***** Source data

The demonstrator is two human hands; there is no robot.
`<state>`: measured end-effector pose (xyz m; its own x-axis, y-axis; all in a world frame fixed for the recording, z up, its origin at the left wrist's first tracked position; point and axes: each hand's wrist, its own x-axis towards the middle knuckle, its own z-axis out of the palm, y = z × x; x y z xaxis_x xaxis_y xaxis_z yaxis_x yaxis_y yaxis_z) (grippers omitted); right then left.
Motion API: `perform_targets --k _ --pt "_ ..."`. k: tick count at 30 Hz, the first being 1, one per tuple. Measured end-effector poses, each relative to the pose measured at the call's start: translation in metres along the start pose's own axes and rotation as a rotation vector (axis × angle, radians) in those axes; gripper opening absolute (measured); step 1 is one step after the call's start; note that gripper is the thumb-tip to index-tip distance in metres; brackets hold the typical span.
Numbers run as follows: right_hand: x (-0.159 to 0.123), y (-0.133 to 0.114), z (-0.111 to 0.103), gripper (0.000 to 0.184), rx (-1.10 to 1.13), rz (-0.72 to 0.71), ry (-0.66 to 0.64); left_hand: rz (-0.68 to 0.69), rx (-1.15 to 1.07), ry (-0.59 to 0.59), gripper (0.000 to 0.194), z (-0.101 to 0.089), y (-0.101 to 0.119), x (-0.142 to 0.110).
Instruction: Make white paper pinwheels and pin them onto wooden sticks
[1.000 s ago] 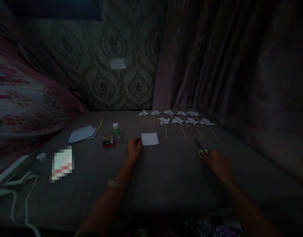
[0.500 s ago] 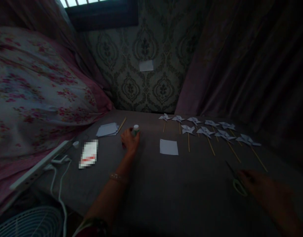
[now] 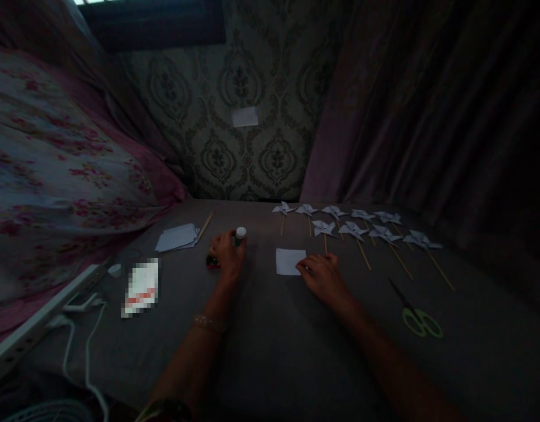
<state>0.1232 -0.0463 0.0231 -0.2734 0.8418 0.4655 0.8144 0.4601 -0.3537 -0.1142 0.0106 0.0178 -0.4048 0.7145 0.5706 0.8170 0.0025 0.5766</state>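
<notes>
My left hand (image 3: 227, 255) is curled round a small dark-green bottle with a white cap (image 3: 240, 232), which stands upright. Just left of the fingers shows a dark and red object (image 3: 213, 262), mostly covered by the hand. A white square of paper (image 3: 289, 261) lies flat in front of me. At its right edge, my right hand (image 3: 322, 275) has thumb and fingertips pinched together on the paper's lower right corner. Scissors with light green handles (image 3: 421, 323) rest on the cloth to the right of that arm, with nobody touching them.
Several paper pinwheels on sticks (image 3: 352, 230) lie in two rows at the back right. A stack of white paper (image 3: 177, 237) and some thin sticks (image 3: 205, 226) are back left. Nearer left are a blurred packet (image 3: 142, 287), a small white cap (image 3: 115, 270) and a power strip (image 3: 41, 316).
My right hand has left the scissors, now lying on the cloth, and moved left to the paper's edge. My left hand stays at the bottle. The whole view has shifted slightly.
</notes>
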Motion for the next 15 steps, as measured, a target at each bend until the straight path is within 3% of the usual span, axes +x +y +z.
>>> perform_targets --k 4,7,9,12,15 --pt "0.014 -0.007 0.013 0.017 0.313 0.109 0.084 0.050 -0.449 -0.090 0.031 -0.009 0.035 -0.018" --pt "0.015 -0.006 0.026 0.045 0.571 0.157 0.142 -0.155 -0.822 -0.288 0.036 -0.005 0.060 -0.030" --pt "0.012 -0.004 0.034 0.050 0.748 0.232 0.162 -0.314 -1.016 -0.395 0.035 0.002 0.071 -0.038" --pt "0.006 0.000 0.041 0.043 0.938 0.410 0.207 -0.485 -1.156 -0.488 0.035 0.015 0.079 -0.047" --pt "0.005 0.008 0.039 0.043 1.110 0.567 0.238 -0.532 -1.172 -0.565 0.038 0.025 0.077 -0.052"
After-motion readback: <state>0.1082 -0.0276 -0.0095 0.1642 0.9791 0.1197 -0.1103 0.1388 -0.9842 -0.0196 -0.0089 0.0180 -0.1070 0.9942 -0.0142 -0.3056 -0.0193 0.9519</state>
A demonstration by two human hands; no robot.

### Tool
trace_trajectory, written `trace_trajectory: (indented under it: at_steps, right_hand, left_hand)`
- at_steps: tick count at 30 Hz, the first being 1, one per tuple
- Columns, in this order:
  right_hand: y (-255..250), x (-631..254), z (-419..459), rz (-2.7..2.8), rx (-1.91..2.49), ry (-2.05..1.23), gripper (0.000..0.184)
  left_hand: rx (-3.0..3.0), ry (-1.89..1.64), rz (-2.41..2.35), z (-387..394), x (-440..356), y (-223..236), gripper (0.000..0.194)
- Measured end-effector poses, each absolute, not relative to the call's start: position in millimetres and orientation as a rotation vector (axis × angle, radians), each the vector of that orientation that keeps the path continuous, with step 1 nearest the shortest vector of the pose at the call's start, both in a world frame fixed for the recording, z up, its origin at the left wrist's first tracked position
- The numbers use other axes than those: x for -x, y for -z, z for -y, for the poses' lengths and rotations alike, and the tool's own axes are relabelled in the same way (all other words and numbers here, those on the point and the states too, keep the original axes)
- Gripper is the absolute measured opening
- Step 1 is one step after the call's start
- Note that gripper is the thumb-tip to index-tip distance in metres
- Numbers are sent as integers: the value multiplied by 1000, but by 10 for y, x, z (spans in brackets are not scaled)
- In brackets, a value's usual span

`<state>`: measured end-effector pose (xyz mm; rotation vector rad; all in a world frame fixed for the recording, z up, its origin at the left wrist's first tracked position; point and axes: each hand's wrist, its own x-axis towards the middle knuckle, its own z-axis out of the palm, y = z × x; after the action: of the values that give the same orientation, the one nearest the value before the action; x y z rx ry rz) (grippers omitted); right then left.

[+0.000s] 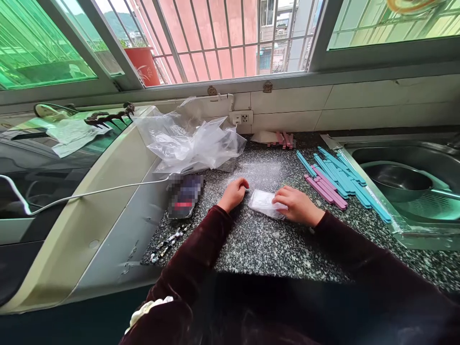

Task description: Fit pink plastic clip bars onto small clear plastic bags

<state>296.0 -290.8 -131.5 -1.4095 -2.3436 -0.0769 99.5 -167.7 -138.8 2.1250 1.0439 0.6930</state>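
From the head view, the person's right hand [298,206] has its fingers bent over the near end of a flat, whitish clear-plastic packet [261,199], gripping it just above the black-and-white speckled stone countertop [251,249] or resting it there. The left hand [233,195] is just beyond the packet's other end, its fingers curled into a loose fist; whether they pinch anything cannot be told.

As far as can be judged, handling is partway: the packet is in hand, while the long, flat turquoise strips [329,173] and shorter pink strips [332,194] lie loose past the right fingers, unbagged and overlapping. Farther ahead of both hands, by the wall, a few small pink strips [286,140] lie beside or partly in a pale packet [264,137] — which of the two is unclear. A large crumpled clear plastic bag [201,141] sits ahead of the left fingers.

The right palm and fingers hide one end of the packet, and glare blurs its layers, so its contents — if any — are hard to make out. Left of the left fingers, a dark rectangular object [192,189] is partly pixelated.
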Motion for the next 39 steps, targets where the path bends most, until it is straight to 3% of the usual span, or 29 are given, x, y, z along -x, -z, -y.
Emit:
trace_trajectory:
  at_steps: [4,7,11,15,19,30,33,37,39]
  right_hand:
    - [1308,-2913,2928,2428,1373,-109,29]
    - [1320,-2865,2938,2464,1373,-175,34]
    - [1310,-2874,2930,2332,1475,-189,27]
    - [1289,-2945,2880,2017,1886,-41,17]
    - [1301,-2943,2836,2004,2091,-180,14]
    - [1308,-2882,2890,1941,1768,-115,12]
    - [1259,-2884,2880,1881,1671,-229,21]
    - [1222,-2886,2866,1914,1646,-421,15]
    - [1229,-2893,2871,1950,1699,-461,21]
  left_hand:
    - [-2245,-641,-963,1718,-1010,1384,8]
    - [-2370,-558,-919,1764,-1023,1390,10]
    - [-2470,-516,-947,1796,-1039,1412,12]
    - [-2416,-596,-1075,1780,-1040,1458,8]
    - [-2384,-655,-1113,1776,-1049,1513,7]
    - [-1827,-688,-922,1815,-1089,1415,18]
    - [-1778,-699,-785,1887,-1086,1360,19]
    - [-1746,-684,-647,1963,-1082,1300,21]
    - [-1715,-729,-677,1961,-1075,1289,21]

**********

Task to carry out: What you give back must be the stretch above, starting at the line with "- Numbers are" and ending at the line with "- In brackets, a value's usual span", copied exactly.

Exercise response:
- Numbers are sent as integers: the value multiplied by 1000, but by 10 for y, x, z (spans in brackets are not scaled)
- In brackets, a value's usual span

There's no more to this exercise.